We have been working for the past few days on building a benchmark for our new web containers and its built-in integration with the apache load balancer.
The benchmark was running on Amazon EC2/EBS cloud and was deployed using our new web based cloud tools.
The benchmark goal is to measure the scalability of the web layer using an industry-standard web based application – the Pet Clinic.
With this benchmark the data is stored in the GigaSpaces’s In-Memory-Data-Grid (IMDG) and persisted into a MySQL database in an asynchronous manner. We used GigaSpaces SLA containers (the “Service Grid”) to host the relevant services when running in a cloud environment.
The benchmark uses the following components:
– The Standard Spring based pet clinic application ported to use GigaSpaces DAO instead of Hibernate DAO when accessing the data. See the GigaSpaces ported version here.
– JMeter – the popular benchmark and measurement tool.

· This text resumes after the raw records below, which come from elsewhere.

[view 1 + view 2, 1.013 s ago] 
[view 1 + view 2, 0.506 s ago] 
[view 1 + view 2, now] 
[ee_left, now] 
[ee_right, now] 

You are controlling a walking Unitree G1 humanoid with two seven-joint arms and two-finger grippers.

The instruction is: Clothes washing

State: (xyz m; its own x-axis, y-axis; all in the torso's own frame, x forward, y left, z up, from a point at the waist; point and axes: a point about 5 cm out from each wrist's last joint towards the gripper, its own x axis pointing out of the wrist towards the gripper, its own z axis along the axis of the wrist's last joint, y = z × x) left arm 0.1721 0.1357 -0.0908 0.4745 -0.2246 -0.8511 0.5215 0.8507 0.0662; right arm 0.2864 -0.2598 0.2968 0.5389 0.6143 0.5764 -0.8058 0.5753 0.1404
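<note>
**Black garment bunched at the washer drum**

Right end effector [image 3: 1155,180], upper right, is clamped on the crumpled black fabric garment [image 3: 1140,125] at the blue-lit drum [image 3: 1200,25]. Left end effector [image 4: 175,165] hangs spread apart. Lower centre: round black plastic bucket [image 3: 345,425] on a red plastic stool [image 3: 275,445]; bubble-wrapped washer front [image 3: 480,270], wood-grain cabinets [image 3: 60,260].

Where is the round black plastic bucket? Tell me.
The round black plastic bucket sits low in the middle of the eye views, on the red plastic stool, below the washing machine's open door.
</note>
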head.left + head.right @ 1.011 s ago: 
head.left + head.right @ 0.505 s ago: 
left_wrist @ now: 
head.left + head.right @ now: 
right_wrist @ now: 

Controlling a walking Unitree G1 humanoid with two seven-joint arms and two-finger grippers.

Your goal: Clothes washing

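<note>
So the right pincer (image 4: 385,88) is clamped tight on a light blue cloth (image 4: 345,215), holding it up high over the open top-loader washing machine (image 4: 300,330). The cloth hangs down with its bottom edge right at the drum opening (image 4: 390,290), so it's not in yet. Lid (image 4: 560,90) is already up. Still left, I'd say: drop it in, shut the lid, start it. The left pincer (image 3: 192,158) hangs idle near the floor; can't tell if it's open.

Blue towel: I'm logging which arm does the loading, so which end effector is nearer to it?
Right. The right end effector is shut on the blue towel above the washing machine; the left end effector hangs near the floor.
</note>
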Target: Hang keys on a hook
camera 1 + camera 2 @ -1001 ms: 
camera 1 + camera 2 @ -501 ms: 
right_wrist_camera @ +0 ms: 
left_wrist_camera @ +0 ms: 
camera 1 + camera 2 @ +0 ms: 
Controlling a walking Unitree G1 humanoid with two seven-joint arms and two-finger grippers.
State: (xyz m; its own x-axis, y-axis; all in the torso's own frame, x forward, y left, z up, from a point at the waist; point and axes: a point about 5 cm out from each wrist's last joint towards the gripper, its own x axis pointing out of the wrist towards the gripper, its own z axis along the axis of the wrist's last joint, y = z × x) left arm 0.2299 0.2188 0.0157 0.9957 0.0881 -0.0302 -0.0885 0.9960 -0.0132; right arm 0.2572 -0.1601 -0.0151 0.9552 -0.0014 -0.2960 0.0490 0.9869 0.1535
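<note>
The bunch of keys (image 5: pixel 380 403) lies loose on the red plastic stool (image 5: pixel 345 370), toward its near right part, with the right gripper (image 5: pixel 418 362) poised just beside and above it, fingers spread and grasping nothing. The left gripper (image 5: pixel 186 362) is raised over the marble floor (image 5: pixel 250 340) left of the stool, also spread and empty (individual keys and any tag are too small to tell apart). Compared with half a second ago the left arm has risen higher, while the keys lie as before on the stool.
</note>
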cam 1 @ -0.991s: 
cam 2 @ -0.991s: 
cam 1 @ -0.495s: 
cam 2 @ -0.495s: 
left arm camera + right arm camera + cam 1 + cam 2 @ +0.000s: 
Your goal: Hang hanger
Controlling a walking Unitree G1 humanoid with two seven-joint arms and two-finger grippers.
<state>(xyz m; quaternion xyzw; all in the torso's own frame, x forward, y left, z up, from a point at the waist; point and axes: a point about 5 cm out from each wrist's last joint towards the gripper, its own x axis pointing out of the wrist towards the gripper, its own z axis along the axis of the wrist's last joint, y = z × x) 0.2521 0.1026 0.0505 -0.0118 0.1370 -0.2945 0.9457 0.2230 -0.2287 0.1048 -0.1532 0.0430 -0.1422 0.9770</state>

– Ant – Ant has a nice support for JMeter.It allows you for example to inject different numbers of users into a JMeter test plan and run it headless. – GigaSpaces XAP 6.6
– Amazon EC2
– Apache 2.2 as a load-balancer running on the cloud
– GigaSpaces Apache 2.2 load-balancer agent running on the cloud
– Jetty web server running as a web container within the GigaSpaces Service Grid.
– GigaSpaces web based cloud tool.
– Sun MySQL database – running on the cloud using Amazon Elastic Block Store (EBS). The database is configured and started automatically once the AMI instance is started.
– GigaSpaces Amazon EC2 large AMI that includes JMeter , ant , XAP 6.6 , apache , mysql , ganglia (and more) pre-configured , integrated and fully tuned.
– Result analyzer application that parses the results created by JMeter and produces a table with the average response time vs. amount of concurrent users.
As you can see from the list above – it is a unique mix of commodity and standard infrastructure running on the cloud and is used by the majority of our customers on EC2. We use JMeter to simulate heavy web-traffic generated by large amount of end-users. The traffic is generated in the same network as the web servers , apache load-balancer and the IMDG.
As you can see from the graph below the response time latency is decreased when having more web servers are running:
Users browsing the Internet are usually tolerant of a latency of between 500-1000 ms between mouse click and page download. From the graph above, if a single user response time latency over the LAN is about 5 ms , it means you could serve ~100 real web users without them to be annoyed with the delay.
This means that with 3 web servers sharing the same IMDG you could serve 400 concurrent users with less than 1 sec latency. This assumes the network latency is 200 ms and there is some additional overhead involved when having large amount of users hitting the apache load-balancer , web container and the IMDG concurrently.
As we can see the IMDG load is increased when adding more web servers almost in a linear manner. This means the bottleneck is the web layer – when scaling the web layer we provide better latency. We could have used local cache or local view to eliminate the access to the IMDG , but the test was focused with measuring the web layer scalability and not with optimizing the data access layer or caching it within the web-server runtime.
Now, a few words about the user experience and ease-of-use when faced with such a large amount of different components running in this new cloud environment: It was surprisingly simple thanks to the new GigaSpaces Web-based Cloud deployment and management UI.
In order to run the benchmark there is no need to have the applications files on your local machine or be familiar with the EC2 cloud API or management tools. All the application related files have already been placed on the cloud (using Amazon S3 repository). The user is only required to specify some simple configuration choices using an XML document and the GigaSpaces web cloud deployment and management UI is responsible for instantiating the AMIs, starting relevant GigaSpaces containers and deploying the application while controlling the entire life cycle of all the different application components.
The above proves that scaling a web application composed of multiple components on EC2 is not a “far fetch dream” anymore; it is here today, at your fingertips!